Supplied material
........
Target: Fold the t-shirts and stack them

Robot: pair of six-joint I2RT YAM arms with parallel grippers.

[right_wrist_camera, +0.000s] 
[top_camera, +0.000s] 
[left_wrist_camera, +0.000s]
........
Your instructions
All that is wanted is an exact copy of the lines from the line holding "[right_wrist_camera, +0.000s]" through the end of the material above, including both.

Reply to the task
[right_wrist_camera, +0.000s] 
[top_camera, +0.000s] 
[left_wrist_camera, +0.000s]

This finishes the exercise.